It often went like this: They would explain to me, "You've got an orange, OK? Now you cut the orange into a finite number of pieces, put it back together, and it's as big as the sun. True or false?"And that was true for the special orange that we can keep cutting indefinitely. A mathematical orange. After some time spent listening such examples, Feynman just responded to each such case with "It's trivial!"—parodying his interlocutors.
It happens in economics, too. Mathematician Stanislaw Ulam famously asked Paul Samuelson to name an economic idea that is true and nontrivial. Samuelson took a long pause and suggested Ricardian comparative advantage as an example: a country with absolute technical advantage in producing any goods still benefits from trading with less efficient nations. Like the US buying vegetables from Liberia, in which agriculture still contributes more than a half to the GDP.
The definition of "nontrivial" is itself a trivial question: you can define it as you like and get the desired property. But generally, "nontrivial" is something that goes against popular opinion. Mathematicians hold an advantage here because in math you define your own rules, and other people remain too far from this world to make educated guesses. Economists pursue a different task: finding nontrivial results in the everyday world. If the results don't go against popular opinion, then what's the point?
And these nontrivial results happen to be more numerous than Ricardo's logic exercise in the 19th century. Each field offers its own examples:
Growth theory. Geography is a long-standing favorite in explaining the income gap between countries. The impact of bad weather on work is so natural, and who needs more? Still, the geographical hypothesis is far more advanced than, say, the assertion that countries are poor because of natural intellectual limitations of their populations.
In contrast to both these stories, the institutional hypothesis suggests endogenous causes of growth. It warns against the China hysteria: the opinion that this model is viable for economically advanced societies, and we soon may see the demise of democracy. Third, it suggests that direct financial aid to developing countries not necessarily improves these countries' growth prospects.
Macroeconomics. Anything that we find out about relations between inflation and employment, or the absence of thereof, is non-trivial. What about the efficiency of fiscal policy in economic downturns? Important arguments here cannot be discovered with just common sense.
Labor economics. In the well-known 2000 study of New Jersey and Pennsylvania fast food restaurants, David Card and Alan Krueger discovered that the minimum wage increases employment. The result was so counterintuitive for economists themselves that David Card had to clarify their position to explain political attacks that followed.

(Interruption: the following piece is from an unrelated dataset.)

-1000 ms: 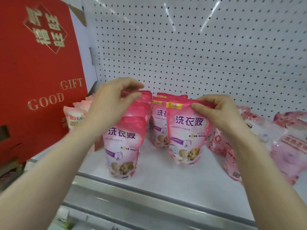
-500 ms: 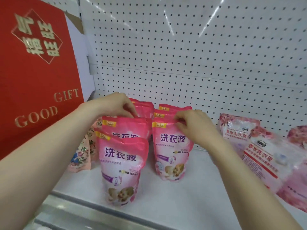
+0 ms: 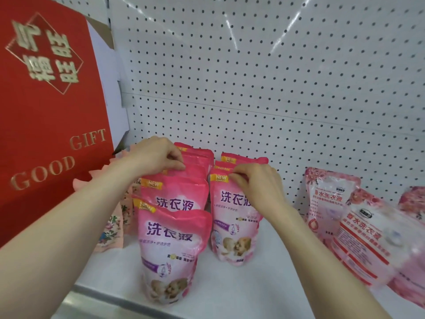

The wage example shows that most interesting findings basically inform us about our gaps in understanding. We had a too-simple model of labor markets: here is one reason to look deeper. Unlike mathematics, economics has little a priori knowledge. Whether the first derivative of a labor demand function is greater or less than zero depends on our ability to discover this function's parameters. When we discover these parameters, they necessarily surprise us compared to our previous experience. Non-triviality in science is just new facts uncovering old mistakes.